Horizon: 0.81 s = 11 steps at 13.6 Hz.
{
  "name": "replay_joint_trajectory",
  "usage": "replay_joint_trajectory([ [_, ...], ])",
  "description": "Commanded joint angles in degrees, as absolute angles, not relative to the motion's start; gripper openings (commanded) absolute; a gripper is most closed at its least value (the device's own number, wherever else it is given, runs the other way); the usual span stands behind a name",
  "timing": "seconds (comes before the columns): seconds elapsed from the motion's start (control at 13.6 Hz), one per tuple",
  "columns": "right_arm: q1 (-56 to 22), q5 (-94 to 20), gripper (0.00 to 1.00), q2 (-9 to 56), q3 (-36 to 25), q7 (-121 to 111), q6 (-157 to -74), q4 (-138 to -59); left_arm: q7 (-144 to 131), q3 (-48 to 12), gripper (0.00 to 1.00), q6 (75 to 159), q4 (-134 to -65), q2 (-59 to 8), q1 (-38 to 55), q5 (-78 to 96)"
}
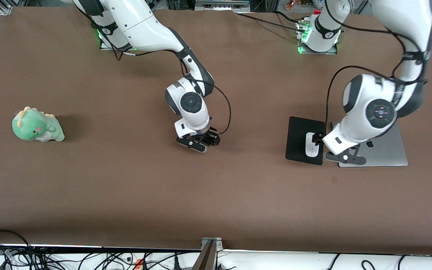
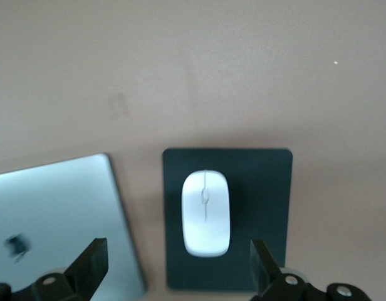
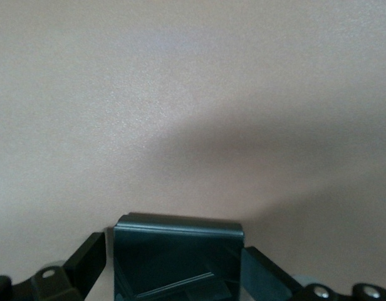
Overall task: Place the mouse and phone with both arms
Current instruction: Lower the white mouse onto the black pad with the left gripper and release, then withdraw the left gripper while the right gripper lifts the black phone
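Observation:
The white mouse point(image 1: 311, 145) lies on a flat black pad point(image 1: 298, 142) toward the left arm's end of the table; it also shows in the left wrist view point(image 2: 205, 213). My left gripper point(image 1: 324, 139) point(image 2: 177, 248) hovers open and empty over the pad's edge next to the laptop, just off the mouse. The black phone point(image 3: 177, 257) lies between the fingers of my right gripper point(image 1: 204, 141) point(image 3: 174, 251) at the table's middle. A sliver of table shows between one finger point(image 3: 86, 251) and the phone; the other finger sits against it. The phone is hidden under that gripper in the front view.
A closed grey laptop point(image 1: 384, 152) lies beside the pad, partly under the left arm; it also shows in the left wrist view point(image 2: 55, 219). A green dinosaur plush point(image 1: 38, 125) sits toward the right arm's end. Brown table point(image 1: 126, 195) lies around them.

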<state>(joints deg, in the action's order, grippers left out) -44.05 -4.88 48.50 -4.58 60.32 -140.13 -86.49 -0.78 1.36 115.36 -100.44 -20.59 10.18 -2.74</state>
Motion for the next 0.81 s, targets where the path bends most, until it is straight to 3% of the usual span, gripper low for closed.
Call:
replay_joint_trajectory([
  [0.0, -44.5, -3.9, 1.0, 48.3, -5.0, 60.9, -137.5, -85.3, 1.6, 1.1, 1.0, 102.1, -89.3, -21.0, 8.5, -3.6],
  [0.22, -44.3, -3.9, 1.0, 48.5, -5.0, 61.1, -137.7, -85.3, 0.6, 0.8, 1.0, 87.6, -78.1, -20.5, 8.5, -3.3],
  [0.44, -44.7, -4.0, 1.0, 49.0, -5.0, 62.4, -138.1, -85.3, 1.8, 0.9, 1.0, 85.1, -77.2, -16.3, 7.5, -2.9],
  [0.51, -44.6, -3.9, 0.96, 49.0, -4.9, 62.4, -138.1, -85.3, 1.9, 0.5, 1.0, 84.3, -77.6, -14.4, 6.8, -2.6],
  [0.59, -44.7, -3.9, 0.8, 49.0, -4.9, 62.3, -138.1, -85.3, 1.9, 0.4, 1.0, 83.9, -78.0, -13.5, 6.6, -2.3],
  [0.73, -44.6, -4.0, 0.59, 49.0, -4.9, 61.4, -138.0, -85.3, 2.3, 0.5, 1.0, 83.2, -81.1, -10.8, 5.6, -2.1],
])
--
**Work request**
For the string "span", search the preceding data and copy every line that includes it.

**Expected answer**
  "description": "Commanded joint angles in degrees, as absolute angles, not relative to the motion's start; gripper openings (commanded) absolute; a gripper is most closed at its least value (the device's own number, wherever else it is given, runs the other way); the usual span stands behind a name",
Motion for the next 0.81 s, targets where the path bends most, until it is straight to 3% of the usual span, gripper low for closed.

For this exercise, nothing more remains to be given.